---------- Input data ----------

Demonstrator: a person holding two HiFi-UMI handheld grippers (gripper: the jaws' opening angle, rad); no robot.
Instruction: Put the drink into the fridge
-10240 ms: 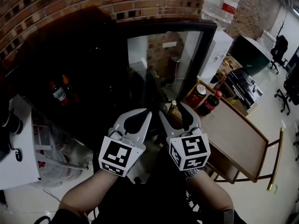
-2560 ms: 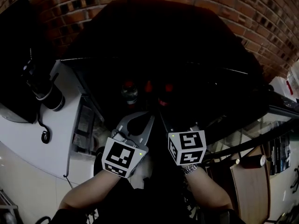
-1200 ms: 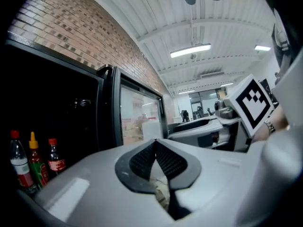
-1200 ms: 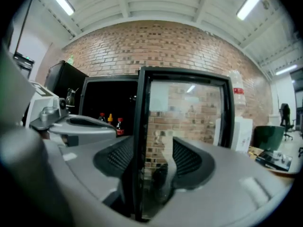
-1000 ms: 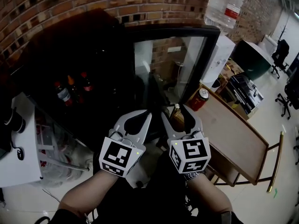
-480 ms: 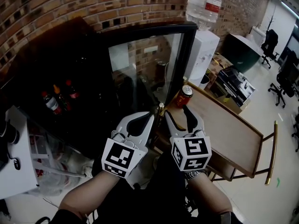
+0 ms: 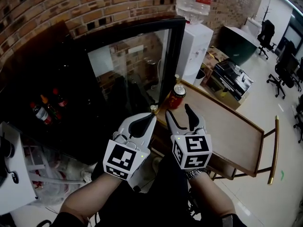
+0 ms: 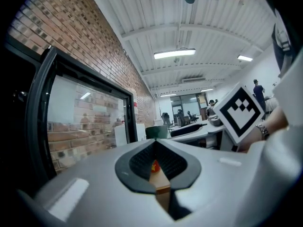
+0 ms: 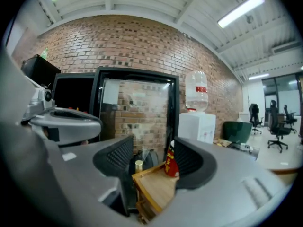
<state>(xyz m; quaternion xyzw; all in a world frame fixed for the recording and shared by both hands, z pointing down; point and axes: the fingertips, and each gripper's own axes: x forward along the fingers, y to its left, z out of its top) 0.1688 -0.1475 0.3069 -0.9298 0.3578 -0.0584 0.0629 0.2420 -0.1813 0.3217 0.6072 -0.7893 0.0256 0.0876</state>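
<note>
In the head view, the left tongs [image 7: 151,115] are pointing at the near corner of the wooden surface [image 7: 227,131]. They are clenched and gripping nothing. The right tongs [image 7: 177,109] are hanging released over the same end of the surface. The drink, a red can [image 7: 177,96], is standing upright on the surface near that corner, just beyond the right tongs and apart from them. The glass door [image 7: 132,65] of the fridge is standing open to the left of the surface.

In the left gripper view, the left tongs [image 8: 155,148] are pressing together, and only a thin strip of the surface [image 8: 162,181] is showing below them.

In the right gripper view, the right tongs [image 9: 154,148] are gaping wide. The red can [image 9: 171,163] is showing between the jaws on the surface [image 9: 158,188], untouched. A gold-capped bottle [image 9: 138,165] is showing just left of the surface's corner.
</note>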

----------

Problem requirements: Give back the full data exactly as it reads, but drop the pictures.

Solution:
Demonstrator: a person holding two HiFi-UMI handheld grippers (gripper: the jaws' opening angle, rad); no robot.
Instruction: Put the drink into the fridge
-10240 ms: 
-2560 ms: 
-1200 ms: 
-1200 ms: 
-1000 ms: 
-480 ms: 
+0 ms: 
+0 ms: 
+0 ms: 
<state>(xyz m; quaternion xyzw; all in a world frame fixed for the recording and shared by both hands, z pointing down; point and axes: the fingertips, and each gripper's own axes: x forward along the fingers, y to its left, z out of its top) 0.1688 -0.1475 0.3069 -0.9298 0.3578 -0.0584 0.0629 0.2420 -0.1813 0.3217 0.6072 -0.7893 0.0256 0.0876</state>
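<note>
In the head view, the left tongs [image 7: 151,115] are pointing at the near corner of the wooden surface [image 7: 227,131]. They are clenched and gripping nothing. The right tongs [image 7: 177,109] are hanging released over the same end of the surface. The drink, a red can [image 7: 177,96], is standing upright on the surface near that corner, just beyond the right tongs and apart from them. The glass door [image 7: 132,65] of the fridge is standing open to the left of the surface.

In the left gripper view, the left tongs [image 8: 155,148] are pressing together, and only a thin strip of the surface [image 8: 162,181] is showing below them.

In the right gripper view, the right tongs [image 9: 154,148] are gaping wide. The red can [image 9: 171,163] is showing between the jaws on the surface [image 9: 158,188], untouched. A gold-capped bottle [image 9: 138,165] is showing just left of the surface's corner.
</note>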

That wraps up the answer.